О чем должны были говорить, напоминать, с какой стати были повешены именно в столовой эти коричневые, угольно-черные, белые, рыжеватые лошадки? Не о том ли, что зимой 1918 года именно в этой зеленой столовой мы впервые попробуем конину и лепешки из овса? Впрочем, как мне сейчас кажется, эта конина и этот овес были тогда как бы немного наигранными, необязательными. Ведь хорошо помню, что несколько позже, в том же году, на пасху, в той же столовой нежно благоухал на столе запеченный окорок в кружевных бумажных панталончиках, и несколько куличей, и пасха, и крашенные зеленым, красным и синим лаком яйца в серебряной овальной вазочке. Эту пасху я запомнил потому, что впервые в ту ночь был у заутрени. И впервые был в церкви с отцом. В домовой церкви 2-го реального училища.

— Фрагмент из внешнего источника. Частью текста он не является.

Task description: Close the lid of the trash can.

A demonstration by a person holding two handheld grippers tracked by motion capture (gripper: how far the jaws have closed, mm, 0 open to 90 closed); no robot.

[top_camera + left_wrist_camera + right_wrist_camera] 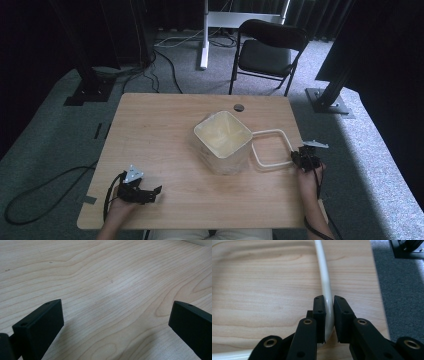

Да, но уже и тогда существовало в обиходе петроградцев слово «голод». Мне кажется, им немного кокетничали. Во всяком случае, в наших, буржуазных кругах. Атрибутами этого голода были овсяные лепешки с цукатом и бефстроганов из конины, купленной в татарской мясной лавке.
Потом появилась откуда-то чечевица.
Чечевица вдруг возникла и в сентябре этого, нынешнего года. Ира Кудрявцева принесла мне из столовой института, где она работает, чечевичную кашу. Чечевицу давали по карточкам.
Эта чечевица возникает в начале войн и революций. Все остальное время она живет лишь в изречении о чечевичной похлебке, на которую что-то променяли…
. . . . .
Почему ее не едят в мирное время? Почему не едят в мирное время дуранду! Если сдобрить ее ложечкой сахарного песка, предварительно нагрев конопляную или подсолнечную дуранду на плите, — никакой халвы не надо! Никаких тортов.
. . . . .
Рассказывал, кажется, Шварц. В 1919 году, когда в Петрограде начался настоящий голод, в цирке Чинизелли выступал какой-то чтец-декламатор, читавший чеховскую «Сирену». Там, как известно, идет речь о всяких вкусняцких едах.